The world around us is dying. As we carry on throughout our lives, driving from one place to the next, turning up the heat in our homes, and using electricity, in many cases we are just adding another piece, no matter how small, to the environmental tower that is about to topple. The world that we live in is fragile, our ecosystem is constantly battling with itself to maintain a balance, yet us humans are destroying this balance by trampling over it with a carbon footprint. However, a major part of this environmental dilemma is the use of fossil fuels. Fossil fuels are what the general population uses as an energy source. Unfortunately, these energy sources, which are constantly glorified and sought after, are contributing to global warming and lessening the ozone layer that protects the Earth. However, there is a way that energy can still be produced in less harmful ways, and that is with the development of biofuels. Biofuels are energy sources made from the breakdown of biomasses, such as many crops, cellulosic substances, and even certain types of garbage. Although many believe that focusing the energy of the scientific community on biofuels would be economically damaging and a waste of time, by continuing to develop and research biofuels for the long term, and even some of the more immediate results, would make the research worth the effort. 

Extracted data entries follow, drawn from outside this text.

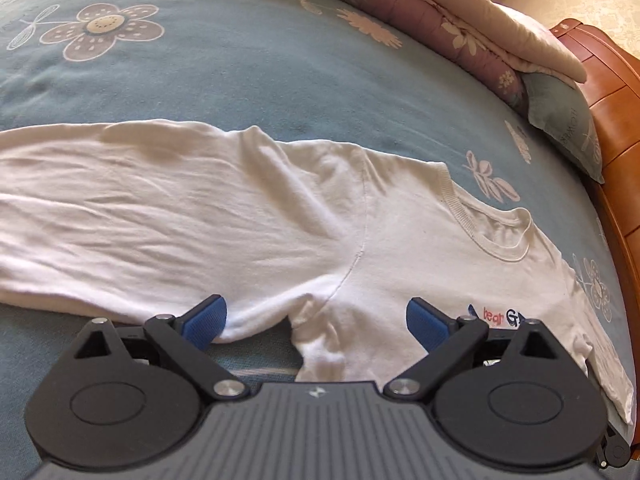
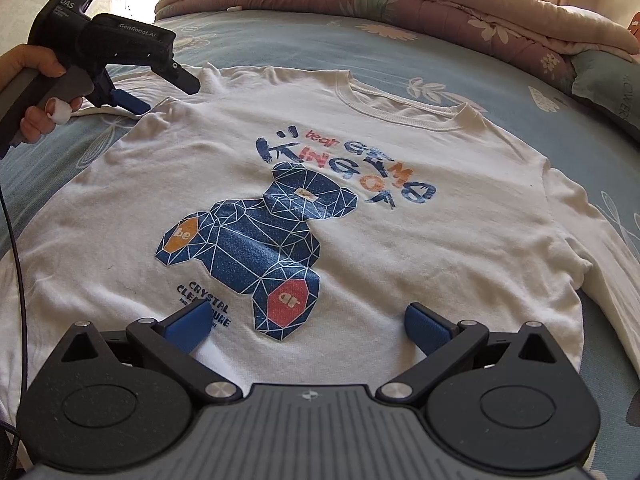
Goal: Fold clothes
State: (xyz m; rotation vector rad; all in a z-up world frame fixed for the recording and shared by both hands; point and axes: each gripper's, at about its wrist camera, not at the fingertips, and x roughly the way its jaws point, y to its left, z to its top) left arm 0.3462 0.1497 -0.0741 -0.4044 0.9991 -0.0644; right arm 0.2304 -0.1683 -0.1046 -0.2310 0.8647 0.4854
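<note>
A white long-sleeved shirt (image 2: 360, 208) with a blue bear print (image 2: 256, 248) lies face up, spread flat on the bed. My right gripper (image 2: 308, 326) is open and empty, just above the shirt's lower front. My left gripper (image 1: 316, 320) is open and empty, hovering over the shirt's (image 1: 240, 216) left armpit where the sleeve meets the body. The left sleeve (image 1: 120, 200) stretches out to the left. In the right wrist view my left gripper (image 2: 160, 88) shows at the top left, held by a hand.
The bed has a blue floral sheet (image 1: 240, 60). A rolled pink quilt (image 2: 400, 12) lies along the far side with a pillow (image 1: 564, 120) beside it. A wooden headboard (image 1: 616, 92) stands at the right. A black cable (image 2: 18, 280) hangs at the left.
</note>
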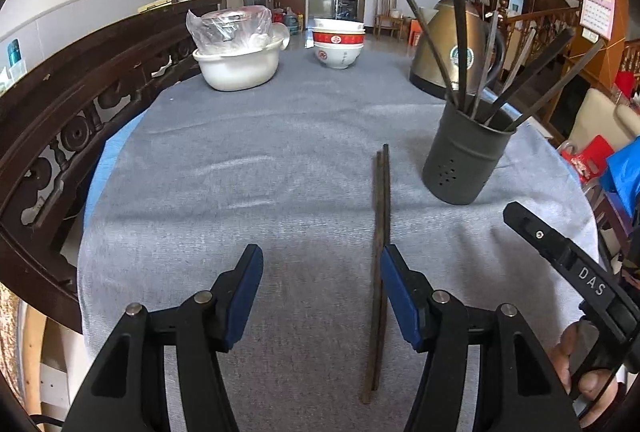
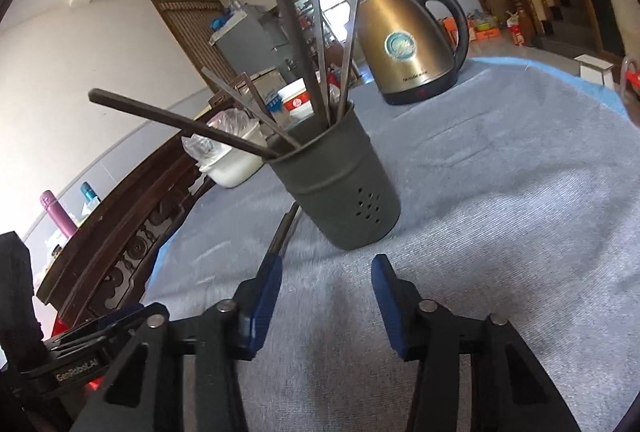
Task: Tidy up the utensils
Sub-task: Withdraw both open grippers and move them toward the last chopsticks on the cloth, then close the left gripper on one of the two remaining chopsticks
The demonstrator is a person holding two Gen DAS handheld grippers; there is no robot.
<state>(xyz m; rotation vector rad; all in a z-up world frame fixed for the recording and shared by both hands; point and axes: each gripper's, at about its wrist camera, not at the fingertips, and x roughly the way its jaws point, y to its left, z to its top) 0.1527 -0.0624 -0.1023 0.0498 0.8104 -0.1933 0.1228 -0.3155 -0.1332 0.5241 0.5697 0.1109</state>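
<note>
A pair of dark wooden chopsticks [image 1: 382, 232] lies lengthwise on the grey-blue cloth [image 1: 240, 184], left of a dark grey utensil holder [image 1: 464, 160] that holds several dark chopsticks. My left gripper [image 1: 322, 256] hovers open low over the cloth, and the pair runs just under its right finger. In the right wrist view the holder [image 2: 344, 188] stands upright straight ahead. My right gripper [image 2: 326, 264] is open in front of it with only cloth between its fingers. The lying chopsticks [image 2: 286, 228] show past its left finger.
A gold electric kettle [image 1: 452, 48] stands behind the holder. Stacked red-and-white bowls [image 1: 338, 44] and a white basin [image 1: 240, 66] with a bagged pot sit at the far edge. A carved wooden bench back [image 1: 80, 120] lines the left side. A hand [image 1: 592, 384] grips the other tool's black body [image 1: 560, 252].
</note>
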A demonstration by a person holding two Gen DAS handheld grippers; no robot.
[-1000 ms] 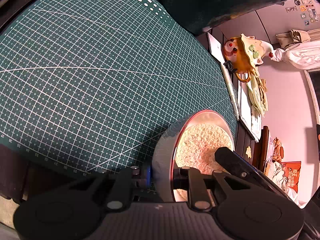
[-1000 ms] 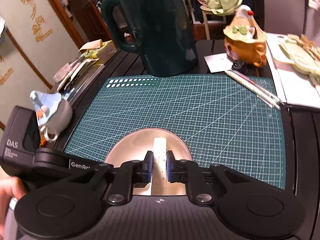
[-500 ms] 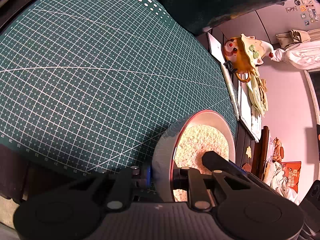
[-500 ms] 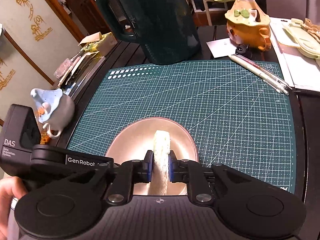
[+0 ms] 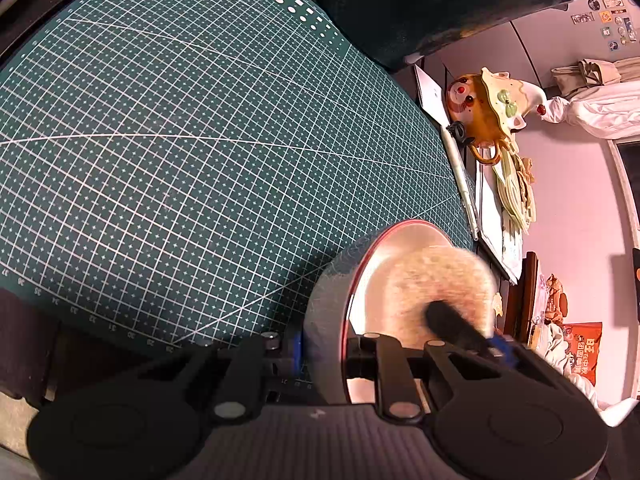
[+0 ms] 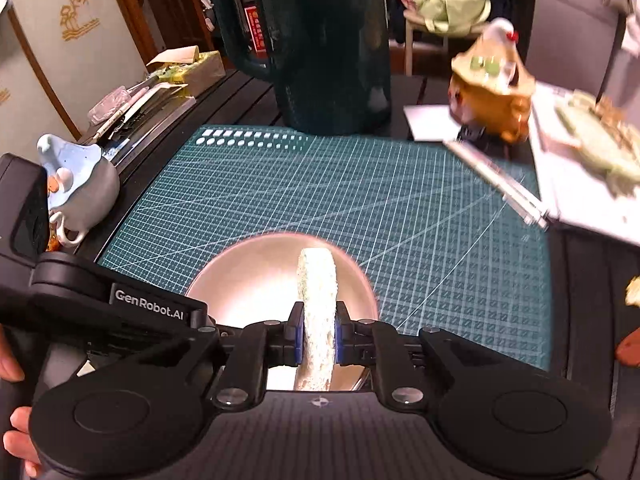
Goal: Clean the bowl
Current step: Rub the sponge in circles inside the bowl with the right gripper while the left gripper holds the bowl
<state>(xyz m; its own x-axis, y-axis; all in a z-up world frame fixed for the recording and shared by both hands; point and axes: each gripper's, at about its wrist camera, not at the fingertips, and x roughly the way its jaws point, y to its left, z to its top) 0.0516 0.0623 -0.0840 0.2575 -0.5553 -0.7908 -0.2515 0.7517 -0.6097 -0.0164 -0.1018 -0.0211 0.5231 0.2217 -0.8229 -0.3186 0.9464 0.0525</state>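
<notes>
A green cutting mat covers the dark table, reaching ahead of both grippers; a dark green jug stands beyond its far edge. The left gripper pinches the wall of the metal bowl, one finger outside and one inside; the right gripper is pressed on a pale sponge, whose front end is down inside the bowl.

Left tongs clamped on bowl rim, bowl tipped on edge, near right on green cutting mat. Blurred sponge inside bowl, right tongs gripping it. Orange figurine mug far right on desk.
</notes>
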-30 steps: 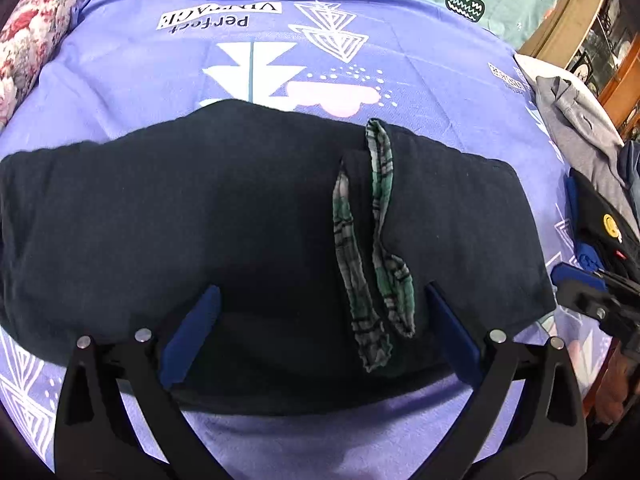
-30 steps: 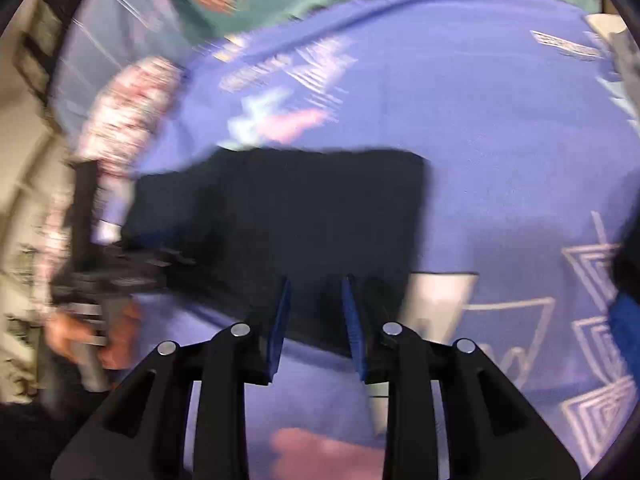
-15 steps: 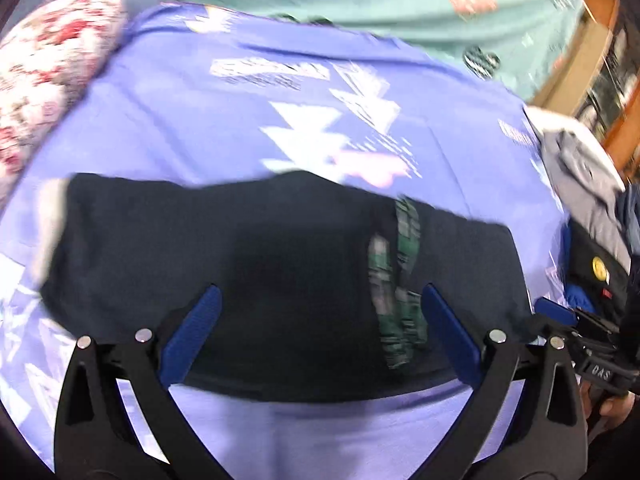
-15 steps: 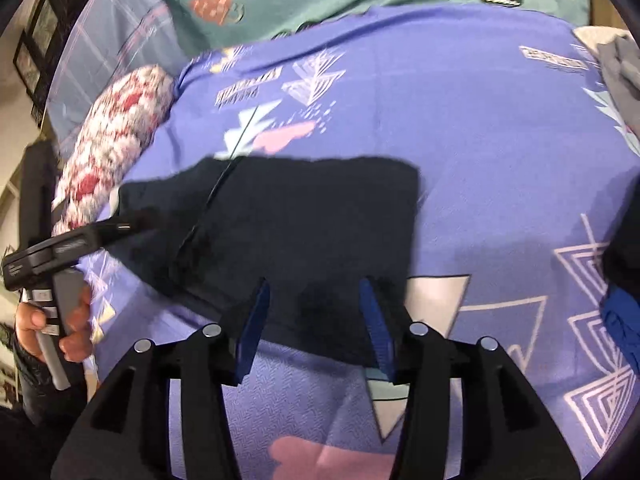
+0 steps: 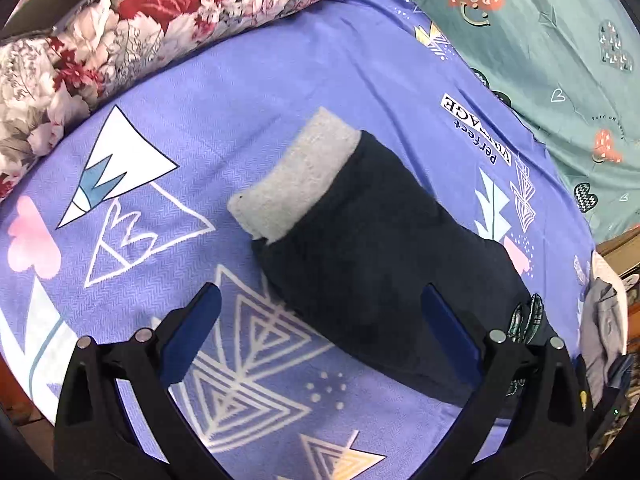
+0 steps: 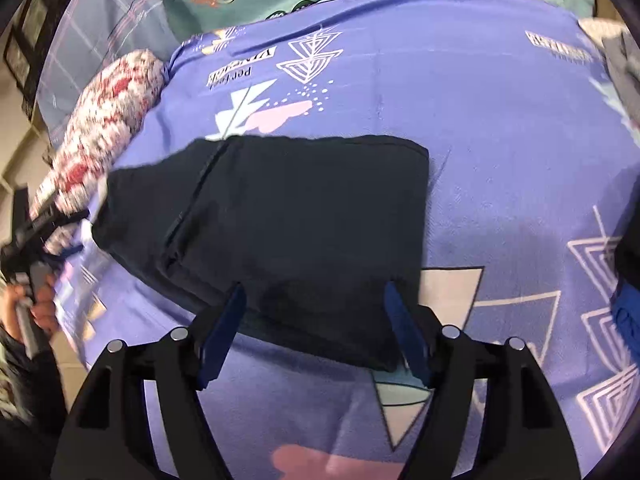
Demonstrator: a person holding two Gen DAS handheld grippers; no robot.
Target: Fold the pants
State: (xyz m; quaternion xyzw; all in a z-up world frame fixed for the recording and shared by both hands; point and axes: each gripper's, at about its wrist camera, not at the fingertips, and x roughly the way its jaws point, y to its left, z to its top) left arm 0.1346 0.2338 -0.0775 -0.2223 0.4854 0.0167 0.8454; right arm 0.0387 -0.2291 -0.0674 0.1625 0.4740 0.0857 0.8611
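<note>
Dark navy pants lie folded flat on the purple patterned bedsheet. A grey fleece cuff shows at their far left end and a green plaid drawstring at the right. My left gripper is open and empty, hovering over the pants' near left edge. In the right wrist view the pants form a dark rectangle. My right gripper is open and empty above their near right edge. The left gripper shows at that view's left edge, held by a hand.
A floral pillow lies at the far left of the bed. A teal printed sheet covers the back. Grey clothes are piled at the right edge, and a dark blue item lies at the right.
My left gripper swung left along the pants, from the drawstring end to the grey cuff end. My right gripper opened wide from nearly shut. The pants have not moved.
</note>
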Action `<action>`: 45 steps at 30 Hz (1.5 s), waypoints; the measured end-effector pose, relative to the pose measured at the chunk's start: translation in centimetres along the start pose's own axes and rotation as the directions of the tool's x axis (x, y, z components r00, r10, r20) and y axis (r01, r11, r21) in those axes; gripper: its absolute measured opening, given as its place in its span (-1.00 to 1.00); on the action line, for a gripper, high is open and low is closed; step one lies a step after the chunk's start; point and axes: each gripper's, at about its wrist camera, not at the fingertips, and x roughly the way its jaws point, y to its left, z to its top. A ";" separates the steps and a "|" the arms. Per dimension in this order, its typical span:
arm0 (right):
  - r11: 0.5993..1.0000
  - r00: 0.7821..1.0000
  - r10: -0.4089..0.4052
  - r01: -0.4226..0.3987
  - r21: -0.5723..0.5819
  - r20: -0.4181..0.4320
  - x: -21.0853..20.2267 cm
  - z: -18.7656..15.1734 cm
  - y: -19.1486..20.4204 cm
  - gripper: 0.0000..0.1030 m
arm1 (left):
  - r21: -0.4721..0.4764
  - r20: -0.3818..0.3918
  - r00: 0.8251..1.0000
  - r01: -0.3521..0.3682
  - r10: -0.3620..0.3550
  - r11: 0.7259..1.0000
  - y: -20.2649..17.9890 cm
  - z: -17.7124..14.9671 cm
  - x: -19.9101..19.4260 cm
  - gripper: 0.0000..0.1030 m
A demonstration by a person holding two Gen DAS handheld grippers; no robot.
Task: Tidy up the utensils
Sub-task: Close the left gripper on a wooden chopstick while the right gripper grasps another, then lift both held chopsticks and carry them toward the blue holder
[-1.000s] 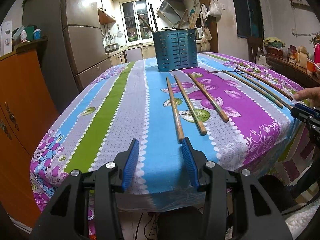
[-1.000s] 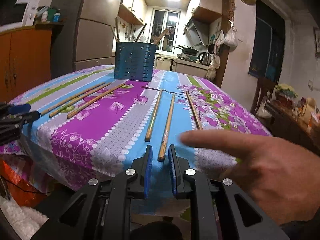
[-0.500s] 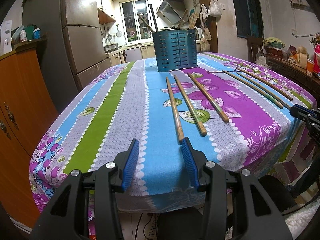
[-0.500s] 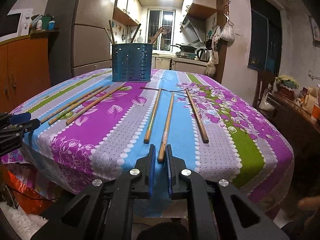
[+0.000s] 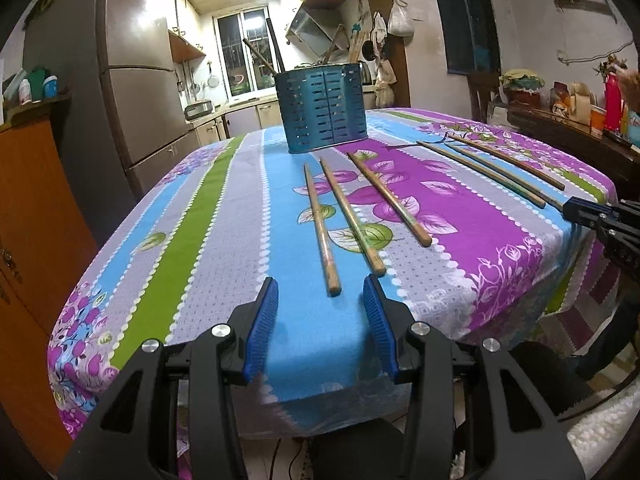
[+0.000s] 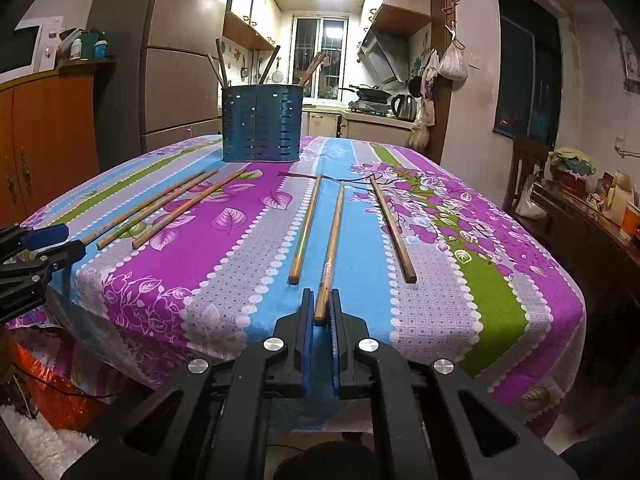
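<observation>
A blue slotted utensil holder (image 5: 324, 106) stands at the far end of the table with several sticks in it; it also shows in the right wrist view (image 6: 261, 124). Three wooden chopsticks (image 5: 348, 216) lie ahead of my open, empty left gripper (image 5: 320, 312), the nearest end just between its fingertips' line. Three more chopsticks lie on the right side (image 5: 496, 168). My right gripper (image 6: 320, 312) is shut on the near end of the middle chopstick (image 6: 332, 240), which rests on the cloth between two others (image 6: 306, 224) (image 6: 392, 228).
The table has a striped floral cloth (image 5: 208, 216) hanging over its near edge. An orange cabinet (image 5: 28, 208) and a fridge (image 5: 144, 92) stand left. A dark sideboard with clutter (image 6: 592, 216) stands right. The left gripper shows at the left edge of the right wrist view (image 6: 44, 244).
The right gripper's jaws have narrowed onto the middle chopstick's end. The person's hand has left the right wrist view. The left gripper has edged forward toward its chopsticks.
</observation>
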 end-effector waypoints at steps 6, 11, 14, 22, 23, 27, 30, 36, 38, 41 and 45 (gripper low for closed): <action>1.000 1.000 -0.001 0.001 -0.004 -0.002 -0.1 0.0 -0.1 -0.84 | 0.012 0.009 0.999 0.030 -0.031 0.999 0.2 0.1 0.7 -0.65; 1.000 1.000 -0.006 0.006 -0.007 -0.004 -0.1 -0.1 0.0 -0.84 | 0.036 0.033 0.998 0.048 -0.049 0.998 -0.2 -0.1 0.7 -0.86; 1.000 1.000 -0.008 0.008 -0.007 -0.005 -0.1 -0.1 0.0 -0.84 | 0.011 0.037 0.997 0.074 -0.074 0.997 0.2 -0.2 0.7 -0.86; 1.000 1.000 -0.011 0.011 -0.006 -0.010 -0.3 0.0 -0.1 -0.86 | -0.006 0.046 0.996 0.081 -0.080 0.997 0.5 0.1 -0.2 -0.89; 1.000 1.000 -0.011 0.011 -0.002 -0.011 -0.4 0.1 -0.2 -0.86 | -0.015 0.057 0.995 0.082 -0.081 0.997 0.7 0.3 -0.7 -0.90; 1.000 1.000 -0.015 0.015 0.002 0.000 -0.8 0.5 -0.6 -0.86 | -0.054 0.084 0.994 0.074 -0.070 0.996 1.6 1.1 -1.8 -0.90; 1.000 1.000 -0.022 0.022 -0.006 0.018 -1.4 1.0 -0.7 -0.86 | -0.088 0.096 0.994 0.062 -0.053 0.994 2.4 1.5 -2.4 -0.90; 1.000 0.998 -0.022 0.023 -0.011 0.051 -2.6 2.7 -1.2 -0.86 | -0.147 0.116 0.991 0.081 -0.064 0.986 3.6 3.0 -4.0 -0.90; 1.000 0.997 -0.025 0.026 -0.017 0.069 -3.1 3.4 -1.3 -0.86 | -0.160 0.132 0.988 0.095 -0.074 0.983 3.9 3.7 -4.7 -0.90; 0.999 0.995 -0.023 0.025 -0.021 0.092 -3.9 4.5 -1.6 -0.86 | -0.171 0.161 0.984 0.103 -0.075 0.980 4.1 4.7 -5.6 -0.90; 1.000 0.991 -0.012 0.016 -0.026 0.130 -5.2 6.4 -2.1 -0.86 | -0.182 0.195 0.978 0.112 -0.076 0.977 4.7 6.5 -6.7 -0.90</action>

Ethanol is the most well known biofuel source in the country. However, ethanol is made from the fermentation of corn, which raises many issues in it production and use. Corn is a major food staple around the world, from underdeveloped to developed countries, and may damage the lives of many people who rely on it as a feedstock if it is dually needed for the biofuel industry as well as for food. With this double pull, the production of corn will either be forced to drastically increase or the price of corn will skyrocket (Johnson, Ford). Underdeveloped countries or countries less fortunate than the US, such as many in Central America and Africa, that may want to have a greener form of energy, may not be able to afford to (Johnson, Ford). If it is a choice of letting the people of a country go hungry or tanking the economy, these countries will more likely than not ignore the biofuel option all together. There are even cases of this in the Midwest, where there was a drought in 2012. The New American journalist, William Hoar, wrote about the drought brought about the rocketing prices in corn, which hurt American farmers who needed to pay for corn feed for livestock but also needed to sell corn to Ethanol producers to keep an income (Hoar). Farmers have considered trying to equal out the loss of corn to the energy industry with soybeans, sunflower seeds and other foods to fill in for corn, but the results would be estimated to lead to a 76% increase in the price of all of these foods by 2020 (Johnson, Ford). This battle, commonly referred to as the Food V Fuel war, is splitting corn farmers between two devils. This does not mean it is impossible for ethanol to be productive however. In fact, Leanne Currie- McGhee, an author on the topic of biofuels and other environmental and assorted research topics, states that Brazil uses sugarcane to produce ethanol, as it reaps greater volumes of product for less crop, and it has replaced 40% of its fossil fuels with ethanol and 85% of its cars are fuel-flex, meaning they can run on gas or ethanol (Currie-McGhee, 12).  With this type of production and national support of a more environmentally sustainable energy program, Brazil declared itself energy independent in 2008 (Currie-McGhee, 12).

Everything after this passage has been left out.